One of the most important reasons behind the AK Party's loss of votes was the ambiguous stance of the previous AK Party administration against the opposition that was claiming that they would not allow Erdoğan to become president. On the contrary, if Erdoğan had not held meetings before the June 7 elections, the AK Party would have acquired only 35 percent of the votes; Erdoğan's presence actually caused the party to maintain its votes. Even those who didn't vote abstained from voting for another party; they did not give up on the AK Party and voted for the party in the first elections after June 7.
We believe that Erdoğan holding a meeting in the campaign process for the referendum will bolster the "Yes" votes.
DS: There is statistical data suggesting that voter turnout for the referendum will be lower than for the parliamentary elections. In this regard, what are your expectations? How will voter turnout affect the outcome of the referendum?
People were not very interested in previous referendums. For instance, voter turnout was around 68 percent in the 2007 referendum, while in 2010 it was 73 percent.
Moreover, some groups called for boycotts. The HDP boycotted the previous referendum, and "Yes" votes amounted to 90 percent of the total, while participation was 25 percent. There are no calls for boycott this time. All political parties and extra-political actors want to have an effect on the outcome.
This referendum is significantly distinct; it is more like a parliamentary election than a referendum. That's why we believe voter turnout will be over 80 percent. The participation rate in the "Yes" camp is expected to be high, while some indecisive voters may not go to the ballot box.
DS: Turkish citizens abroad are also a significant factor in elections and referenda. Have you conducted any research on their inclinations? What have you found?
Most Turkish citizens abroad vote for the AK Party, followed by the HDP. If HDP voters don't go to the ballot box, "Yes" votes may go up to 70 percent. I can make an evaluation that, of course, is not definitive. More patriotic citizens abroad tend to vote for the AK Party and the MHP, and this corresponds to 60 percent of the abroad votes. It is almost the same with voter behavior in Turkey. The only difference is that there are no indecisive voters abroad. These people, who constitute 60 percent, will either vote "Yes" or will not vote at all. We can expect "Yes" votes from AK Party and MHP voters abroad, which may increase the "Yes" votes by 1-1.5 percent in general.

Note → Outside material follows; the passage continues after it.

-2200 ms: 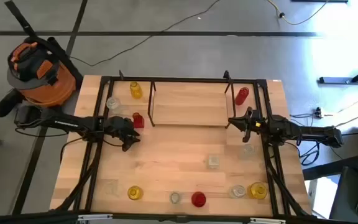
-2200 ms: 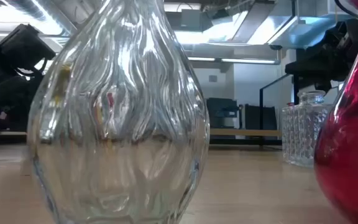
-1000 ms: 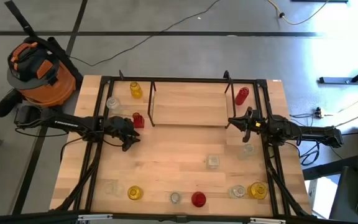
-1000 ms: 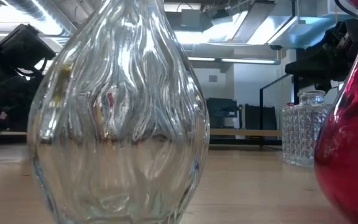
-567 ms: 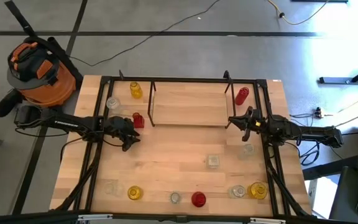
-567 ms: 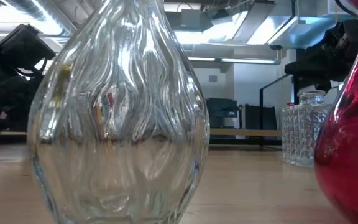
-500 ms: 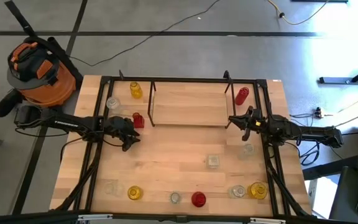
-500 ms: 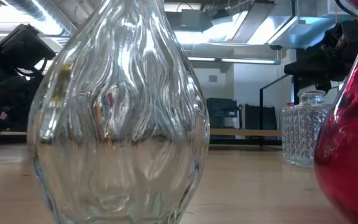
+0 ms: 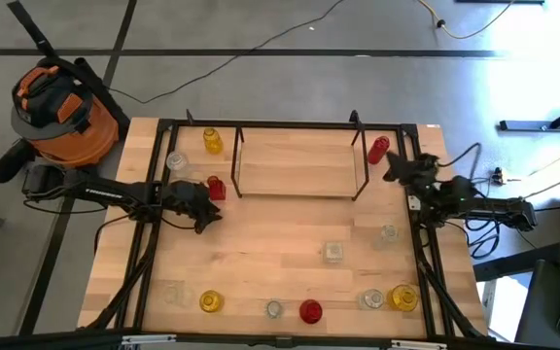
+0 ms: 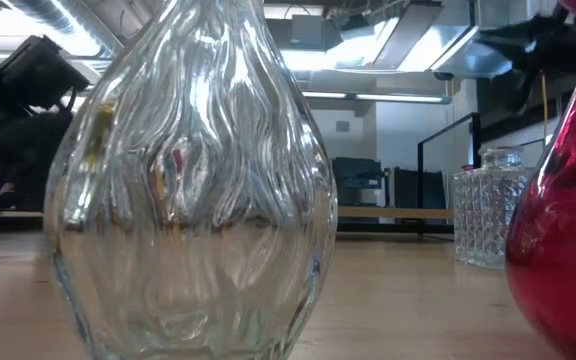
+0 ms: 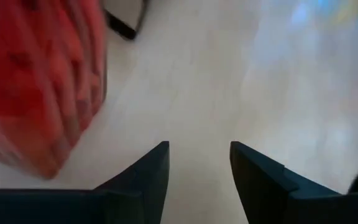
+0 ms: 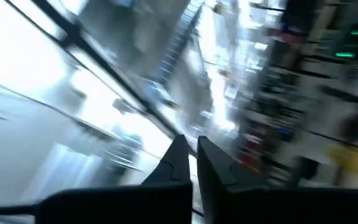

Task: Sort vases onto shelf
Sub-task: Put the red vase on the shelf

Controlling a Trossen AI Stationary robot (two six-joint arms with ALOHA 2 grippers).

DS: How do people indicate why they are voting "Yes" or "No" in the research you conduct?
Most of the "Yes" camp is voting for Erdoğan and for the formation of a stable governmental system. People truly believe that this system will provide stability and prosperity. MHP voters are voting "Yes" as many of their concerns were replaced with new ones after the July 15 coup attempt. One of their concerns was the dissolution of the unitary structure of Turkey. As they saw Erdoğan's stance against the coup, many MHP supporters experienced a shift in their opinions on Erdoğan.
On the other hand, 55 percent of the "No" camp has never examined the contents of the constitutional reform package. Most of them base their opinions on hearsay; only a minority among them is voting "No" knowingly. Previously, they were voicing their concerns about one-man rule. Some others are considering what may happen after Erdoğan.
DS: How will the fluctuation in exchange rates and the stagnant economy affect voter behavior?
We ask these questions in our research; 70 percent of the people believe fluctuation in exchange rates is an attempt by foreign powers to destroy the Turkish economy. People know that the country's stability is at peril and are positioning themselves accordingly. Therefore, we believe the effects of fluctuation in exchange rates will have a limited effect on voter behavior.